EXERCISE:
The reply should hold every line of the data, unchanged and complete.

GIVEN INFORMATION:
##############################

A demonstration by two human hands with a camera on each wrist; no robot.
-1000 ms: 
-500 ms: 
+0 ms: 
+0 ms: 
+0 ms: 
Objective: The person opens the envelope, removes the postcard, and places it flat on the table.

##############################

TASK RESULT:
A demonstration by two human hands with a camera on each wrist; no robot.
-1000 ms: 
-500 ms: 
+0 ms: 
+0 ms: 
+0 ms: 
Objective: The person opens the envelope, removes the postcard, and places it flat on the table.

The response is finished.